Мария подошла к креслу и наотмашь хлестанула Генерала по щеке, приводя его в чувство. На его глазах выступили слезы благодарности…
Это была старая традиция чилийской военной касты: офицер, которому женщина публично дала пощечину, может уйти в отставку. Наконец случилось то, о чем Генерал мечтал все последние годы. Иногда ему казалось, что он добивался этого всю жизнь. И вот наконец нашлась женщина. Несколько секунд в переполненной комнате звенела тишина пощечины. Генерал хотел было поцеловать ударившую его руку, но едва он коснулся Марии, раздался подземный гул и дворец так тряхнуло, что все присутствующие попадали на пол, а картины — и «Ад», и «Рай» — одну сорвало со стены, а другую — перекосило.

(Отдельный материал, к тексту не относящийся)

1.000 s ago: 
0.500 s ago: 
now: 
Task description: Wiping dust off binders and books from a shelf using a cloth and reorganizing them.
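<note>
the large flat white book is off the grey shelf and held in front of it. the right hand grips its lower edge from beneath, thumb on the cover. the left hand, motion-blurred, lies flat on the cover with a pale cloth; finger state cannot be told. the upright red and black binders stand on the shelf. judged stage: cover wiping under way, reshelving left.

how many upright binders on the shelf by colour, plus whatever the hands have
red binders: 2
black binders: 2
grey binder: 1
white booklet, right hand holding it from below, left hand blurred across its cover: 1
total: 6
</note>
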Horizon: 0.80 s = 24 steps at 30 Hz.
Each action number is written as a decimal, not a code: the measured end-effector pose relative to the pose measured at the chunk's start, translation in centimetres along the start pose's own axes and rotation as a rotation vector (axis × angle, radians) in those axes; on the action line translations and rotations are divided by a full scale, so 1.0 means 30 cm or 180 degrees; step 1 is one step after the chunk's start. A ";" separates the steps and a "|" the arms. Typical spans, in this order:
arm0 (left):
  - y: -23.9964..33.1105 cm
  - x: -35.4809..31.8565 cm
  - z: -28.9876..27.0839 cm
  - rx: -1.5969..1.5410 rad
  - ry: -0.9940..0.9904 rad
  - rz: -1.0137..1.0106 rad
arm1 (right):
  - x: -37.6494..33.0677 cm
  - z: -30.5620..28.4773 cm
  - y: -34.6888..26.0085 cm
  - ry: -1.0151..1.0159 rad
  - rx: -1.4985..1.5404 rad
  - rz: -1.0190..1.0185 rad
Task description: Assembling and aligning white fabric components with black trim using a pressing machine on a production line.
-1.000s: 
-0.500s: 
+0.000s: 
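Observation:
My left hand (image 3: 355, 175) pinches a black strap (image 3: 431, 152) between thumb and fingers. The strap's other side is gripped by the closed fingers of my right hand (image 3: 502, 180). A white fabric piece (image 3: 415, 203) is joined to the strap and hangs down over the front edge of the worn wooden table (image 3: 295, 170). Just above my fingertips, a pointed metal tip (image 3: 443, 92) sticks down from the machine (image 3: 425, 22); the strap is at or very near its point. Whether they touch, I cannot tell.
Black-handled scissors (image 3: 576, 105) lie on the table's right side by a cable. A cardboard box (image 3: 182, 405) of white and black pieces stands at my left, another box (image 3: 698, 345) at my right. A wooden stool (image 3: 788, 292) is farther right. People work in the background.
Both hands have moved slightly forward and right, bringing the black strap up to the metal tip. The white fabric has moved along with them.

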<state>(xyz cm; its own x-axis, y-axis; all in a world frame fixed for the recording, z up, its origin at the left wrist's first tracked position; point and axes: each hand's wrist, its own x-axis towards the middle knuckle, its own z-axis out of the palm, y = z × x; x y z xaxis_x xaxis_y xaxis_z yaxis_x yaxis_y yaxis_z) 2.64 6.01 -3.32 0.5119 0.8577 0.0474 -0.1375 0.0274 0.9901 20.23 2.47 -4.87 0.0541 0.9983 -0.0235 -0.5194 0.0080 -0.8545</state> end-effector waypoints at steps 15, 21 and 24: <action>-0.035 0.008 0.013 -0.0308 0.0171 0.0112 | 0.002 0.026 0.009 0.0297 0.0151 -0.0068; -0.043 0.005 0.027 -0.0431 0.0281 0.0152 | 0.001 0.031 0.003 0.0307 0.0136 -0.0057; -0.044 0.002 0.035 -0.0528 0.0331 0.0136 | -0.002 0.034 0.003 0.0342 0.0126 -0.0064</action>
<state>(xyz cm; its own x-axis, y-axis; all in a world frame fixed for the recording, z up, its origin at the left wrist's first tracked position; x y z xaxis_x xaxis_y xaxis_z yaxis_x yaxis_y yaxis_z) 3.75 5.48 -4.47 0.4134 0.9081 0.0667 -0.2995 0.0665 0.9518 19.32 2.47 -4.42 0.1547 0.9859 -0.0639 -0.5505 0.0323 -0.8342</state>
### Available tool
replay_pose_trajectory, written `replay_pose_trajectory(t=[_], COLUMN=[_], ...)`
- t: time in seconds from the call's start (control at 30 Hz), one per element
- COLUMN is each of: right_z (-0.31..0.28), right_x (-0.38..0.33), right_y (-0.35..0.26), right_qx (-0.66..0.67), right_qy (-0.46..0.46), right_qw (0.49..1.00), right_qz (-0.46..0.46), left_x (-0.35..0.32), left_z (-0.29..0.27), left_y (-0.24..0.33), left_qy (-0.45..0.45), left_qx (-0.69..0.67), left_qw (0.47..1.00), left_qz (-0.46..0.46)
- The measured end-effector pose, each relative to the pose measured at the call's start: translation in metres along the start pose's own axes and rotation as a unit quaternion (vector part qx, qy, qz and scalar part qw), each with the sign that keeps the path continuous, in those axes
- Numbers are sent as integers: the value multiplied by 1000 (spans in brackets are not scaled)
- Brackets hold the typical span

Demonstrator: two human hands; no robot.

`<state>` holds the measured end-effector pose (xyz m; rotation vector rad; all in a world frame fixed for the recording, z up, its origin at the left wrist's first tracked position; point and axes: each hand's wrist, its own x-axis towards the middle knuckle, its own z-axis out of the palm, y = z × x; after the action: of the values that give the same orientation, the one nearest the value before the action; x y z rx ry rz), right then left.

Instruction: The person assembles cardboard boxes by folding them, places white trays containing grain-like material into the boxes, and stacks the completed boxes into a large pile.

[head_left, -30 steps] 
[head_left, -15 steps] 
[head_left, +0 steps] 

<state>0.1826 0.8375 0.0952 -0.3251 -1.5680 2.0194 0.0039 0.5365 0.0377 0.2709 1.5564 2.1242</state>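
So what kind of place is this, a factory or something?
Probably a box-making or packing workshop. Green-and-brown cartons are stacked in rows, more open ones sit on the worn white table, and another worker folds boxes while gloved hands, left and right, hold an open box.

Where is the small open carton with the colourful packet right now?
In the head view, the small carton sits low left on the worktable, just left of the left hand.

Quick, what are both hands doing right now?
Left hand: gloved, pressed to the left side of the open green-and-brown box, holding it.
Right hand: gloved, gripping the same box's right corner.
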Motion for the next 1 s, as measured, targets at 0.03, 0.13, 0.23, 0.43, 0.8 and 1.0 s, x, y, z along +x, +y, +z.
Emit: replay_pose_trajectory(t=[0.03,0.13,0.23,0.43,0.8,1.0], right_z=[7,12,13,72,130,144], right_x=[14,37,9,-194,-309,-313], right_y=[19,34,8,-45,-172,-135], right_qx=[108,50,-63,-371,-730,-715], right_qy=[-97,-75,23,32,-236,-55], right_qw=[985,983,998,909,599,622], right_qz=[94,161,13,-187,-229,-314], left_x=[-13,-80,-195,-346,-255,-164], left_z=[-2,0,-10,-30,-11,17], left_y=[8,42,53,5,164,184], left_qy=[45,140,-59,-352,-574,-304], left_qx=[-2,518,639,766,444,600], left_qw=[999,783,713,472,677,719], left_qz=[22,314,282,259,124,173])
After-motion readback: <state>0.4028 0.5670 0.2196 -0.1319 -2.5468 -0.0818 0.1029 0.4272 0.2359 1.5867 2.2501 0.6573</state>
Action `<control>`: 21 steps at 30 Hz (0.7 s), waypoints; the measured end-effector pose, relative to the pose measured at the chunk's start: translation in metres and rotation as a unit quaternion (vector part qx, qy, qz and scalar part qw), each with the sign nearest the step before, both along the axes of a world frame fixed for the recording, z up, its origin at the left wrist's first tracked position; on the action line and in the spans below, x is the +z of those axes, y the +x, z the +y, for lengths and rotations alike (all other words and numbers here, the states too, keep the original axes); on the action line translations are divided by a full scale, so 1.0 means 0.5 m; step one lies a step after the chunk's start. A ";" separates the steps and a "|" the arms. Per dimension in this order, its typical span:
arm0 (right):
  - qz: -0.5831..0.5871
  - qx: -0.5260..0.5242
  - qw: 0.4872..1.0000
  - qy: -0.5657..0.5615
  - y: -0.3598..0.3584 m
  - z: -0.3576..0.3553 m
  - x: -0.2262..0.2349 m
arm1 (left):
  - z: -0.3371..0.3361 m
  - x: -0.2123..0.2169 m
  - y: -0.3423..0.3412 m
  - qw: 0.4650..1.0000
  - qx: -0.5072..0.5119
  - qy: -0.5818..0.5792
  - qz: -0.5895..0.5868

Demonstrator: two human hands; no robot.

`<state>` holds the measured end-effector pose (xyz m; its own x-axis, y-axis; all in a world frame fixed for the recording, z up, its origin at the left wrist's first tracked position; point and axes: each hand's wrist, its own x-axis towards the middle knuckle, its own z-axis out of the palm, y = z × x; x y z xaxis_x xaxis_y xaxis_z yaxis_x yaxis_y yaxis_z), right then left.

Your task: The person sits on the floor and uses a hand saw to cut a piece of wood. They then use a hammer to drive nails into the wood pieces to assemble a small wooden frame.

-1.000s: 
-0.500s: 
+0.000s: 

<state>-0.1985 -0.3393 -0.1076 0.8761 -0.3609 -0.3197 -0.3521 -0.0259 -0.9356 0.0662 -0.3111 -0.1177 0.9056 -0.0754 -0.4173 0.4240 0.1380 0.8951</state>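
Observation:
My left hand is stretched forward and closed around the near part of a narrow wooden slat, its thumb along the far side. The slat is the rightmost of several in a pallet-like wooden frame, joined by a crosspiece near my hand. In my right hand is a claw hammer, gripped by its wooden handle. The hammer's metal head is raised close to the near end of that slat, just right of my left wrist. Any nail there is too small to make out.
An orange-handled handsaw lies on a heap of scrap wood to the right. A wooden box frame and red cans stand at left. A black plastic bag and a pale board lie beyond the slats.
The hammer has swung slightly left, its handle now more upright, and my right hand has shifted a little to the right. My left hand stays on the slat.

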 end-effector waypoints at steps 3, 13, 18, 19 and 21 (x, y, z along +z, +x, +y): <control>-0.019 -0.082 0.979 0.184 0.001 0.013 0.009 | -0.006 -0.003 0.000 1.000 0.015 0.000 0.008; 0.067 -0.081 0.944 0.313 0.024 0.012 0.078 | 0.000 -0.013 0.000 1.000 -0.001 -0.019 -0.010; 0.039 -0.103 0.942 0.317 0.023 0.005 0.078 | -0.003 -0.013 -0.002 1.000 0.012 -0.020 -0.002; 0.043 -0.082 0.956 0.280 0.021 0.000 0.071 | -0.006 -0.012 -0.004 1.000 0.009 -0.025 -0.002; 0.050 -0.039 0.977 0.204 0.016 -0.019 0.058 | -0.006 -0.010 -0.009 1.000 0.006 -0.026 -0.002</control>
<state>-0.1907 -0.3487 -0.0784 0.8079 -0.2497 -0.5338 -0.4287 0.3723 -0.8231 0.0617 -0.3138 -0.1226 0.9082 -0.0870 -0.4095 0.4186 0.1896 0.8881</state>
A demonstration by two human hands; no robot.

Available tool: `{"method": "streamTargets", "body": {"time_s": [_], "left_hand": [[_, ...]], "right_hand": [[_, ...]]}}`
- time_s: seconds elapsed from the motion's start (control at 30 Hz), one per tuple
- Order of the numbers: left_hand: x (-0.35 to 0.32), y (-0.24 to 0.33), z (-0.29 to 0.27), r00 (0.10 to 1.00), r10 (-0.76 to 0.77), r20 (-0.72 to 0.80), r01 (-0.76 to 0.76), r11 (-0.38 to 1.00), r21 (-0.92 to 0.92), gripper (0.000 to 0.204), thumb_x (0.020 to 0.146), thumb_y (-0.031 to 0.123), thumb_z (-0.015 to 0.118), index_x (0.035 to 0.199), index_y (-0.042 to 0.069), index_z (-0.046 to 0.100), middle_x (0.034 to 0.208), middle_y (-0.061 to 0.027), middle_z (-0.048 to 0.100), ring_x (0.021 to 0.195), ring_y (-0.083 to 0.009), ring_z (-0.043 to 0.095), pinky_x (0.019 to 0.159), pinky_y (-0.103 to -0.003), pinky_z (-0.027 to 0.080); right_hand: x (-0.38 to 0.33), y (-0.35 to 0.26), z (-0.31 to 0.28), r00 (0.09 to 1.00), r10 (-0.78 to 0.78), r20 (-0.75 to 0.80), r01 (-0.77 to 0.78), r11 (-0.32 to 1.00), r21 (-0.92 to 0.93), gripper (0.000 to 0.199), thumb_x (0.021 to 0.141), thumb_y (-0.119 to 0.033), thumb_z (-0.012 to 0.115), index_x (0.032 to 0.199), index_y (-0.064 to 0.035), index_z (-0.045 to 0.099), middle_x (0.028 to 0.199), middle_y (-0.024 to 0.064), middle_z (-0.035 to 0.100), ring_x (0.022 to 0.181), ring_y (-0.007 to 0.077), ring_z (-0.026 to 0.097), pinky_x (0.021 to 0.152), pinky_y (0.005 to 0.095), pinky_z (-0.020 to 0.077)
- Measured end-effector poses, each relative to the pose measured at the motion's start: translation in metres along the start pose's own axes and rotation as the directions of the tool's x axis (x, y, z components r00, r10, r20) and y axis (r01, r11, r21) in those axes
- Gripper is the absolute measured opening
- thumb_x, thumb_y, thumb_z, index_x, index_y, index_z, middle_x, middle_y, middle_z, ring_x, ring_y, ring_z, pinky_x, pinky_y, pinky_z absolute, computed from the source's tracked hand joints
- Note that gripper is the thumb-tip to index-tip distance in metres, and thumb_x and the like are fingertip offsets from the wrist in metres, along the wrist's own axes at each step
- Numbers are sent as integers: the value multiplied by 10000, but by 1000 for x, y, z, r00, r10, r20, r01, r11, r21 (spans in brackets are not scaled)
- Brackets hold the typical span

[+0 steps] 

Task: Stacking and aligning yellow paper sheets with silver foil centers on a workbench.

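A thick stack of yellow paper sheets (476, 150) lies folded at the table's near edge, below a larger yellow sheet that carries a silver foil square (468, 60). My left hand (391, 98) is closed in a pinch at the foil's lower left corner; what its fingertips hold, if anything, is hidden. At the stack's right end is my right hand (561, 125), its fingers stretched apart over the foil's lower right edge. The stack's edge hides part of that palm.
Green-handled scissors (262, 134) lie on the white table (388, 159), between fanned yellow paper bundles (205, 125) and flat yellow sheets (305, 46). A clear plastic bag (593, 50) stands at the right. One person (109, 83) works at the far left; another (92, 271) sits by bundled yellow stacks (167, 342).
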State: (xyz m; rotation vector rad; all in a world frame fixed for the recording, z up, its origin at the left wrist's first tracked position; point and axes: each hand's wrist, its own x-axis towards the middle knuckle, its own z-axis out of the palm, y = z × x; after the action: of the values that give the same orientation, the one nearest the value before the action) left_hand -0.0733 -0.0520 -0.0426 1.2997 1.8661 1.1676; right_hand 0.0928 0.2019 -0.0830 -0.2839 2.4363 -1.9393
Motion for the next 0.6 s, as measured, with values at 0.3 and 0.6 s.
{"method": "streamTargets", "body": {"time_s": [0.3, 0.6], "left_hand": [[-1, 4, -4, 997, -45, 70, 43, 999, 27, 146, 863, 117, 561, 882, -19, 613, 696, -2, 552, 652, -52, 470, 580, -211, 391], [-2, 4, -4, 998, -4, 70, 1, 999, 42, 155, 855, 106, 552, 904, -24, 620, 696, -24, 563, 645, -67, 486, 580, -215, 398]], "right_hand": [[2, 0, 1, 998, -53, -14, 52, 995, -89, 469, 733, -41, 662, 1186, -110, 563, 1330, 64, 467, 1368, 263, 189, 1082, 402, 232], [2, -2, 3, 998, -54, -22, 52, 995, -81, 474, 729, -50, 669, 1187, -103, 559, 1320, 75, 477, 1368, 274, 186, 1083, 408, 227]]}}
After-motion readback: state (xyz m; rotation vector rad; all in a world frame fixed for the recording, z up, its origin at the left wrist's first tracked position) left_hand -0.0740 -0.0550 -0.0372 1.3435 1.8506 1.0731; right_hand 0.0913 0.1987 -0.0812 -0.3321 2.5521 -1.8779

И все же формулы не объясняли, как в субстанции возникает форма. Математически все было безупречно. Но Ванглен никак не мог постичь физического смысла существования действительности. Чем глубже Ванглен погружался в свои вычисления, тем прозрачнее становились формулы и туманнее окружающий мир. Однажды Ванглен заигрался константами, а когда оглянулся вокруг, то не увидел ничего. Он был погружен в ничто. Вокруг была одна чистая субстанция с произвольными константами. Ванглен лихорадочно принялся перебирать коэффициенты, пытаясь восстановить их физически значимые величины, но это оказалось невозможно хотя бы потому, что некоторые из постоянных, вроде числа Пи, на самом деле вообще не имели определенного значения, и чтобы восстановить их, требовалась такая тонкая настройка бытия, которую разумным способом достичь было невозможно, потому что за каждой цифрой после запятой выплывала новая цифра, и так до бесконечности. Ванглен просто диффузировал сквозь ничто безвременья. В принципе, это состояние было ничуть не хуже его прежней жизни. Он превратился в чистую мысль. Проблема была лишь в том, что его мысль не могла долго оставаться чистой. Он думал о Киллене.
От безысходности Ванглен вновь и вновь возвращался к своим расчетам с жизнью: из замкнутой системы уравнений он сделал алгоритм по вычислению числа Пи. Поскольку цель недостижима, то алгоритм, в принципе, должен был работать вечно, то есть система опять же оказывалась квазиустойчивой. Ванглен еще раз полюбовался содеянным и запустил процесс.
Раннее утро. Воздух свеж, как пощечина. Туман стелется над водой, скрывая размокшие развалины Вальпараисо. В катере набилось столько народу, что сесть не было никакой возможности, поэтому генерал стоял рядом с Марией, скорее, укутанный, чем накрытый серой армейской плащ-палаткой. Мария чувствовала, как маленький генерал дрожит всем телом не то от утреннего озноба, не то от тревоги. Он едва доставал головой ей до плеча. Лодочный мотор тарахтел неспешно, а между тем им следовало поторапливаться. Море на глазах отступало вдоль затопленных улиц, а это значило, что из океана идет большая волна и вряд лив порту их будут ждать слишком долго.
Никто не знал, что в точности произошло этой ночью. И даже если бы генерал оставался Генералом, вряд ли он знал бы больше. Но сейчас ему было известно то же, что и всем. Сокрушительный подземный толчок разрушил один из биореакторов, местность вокруг него подверглась биологическому заражению, но что это значит и что именно происходит в зоне поражения, не знал никто. Рассказывали всякие ужасы.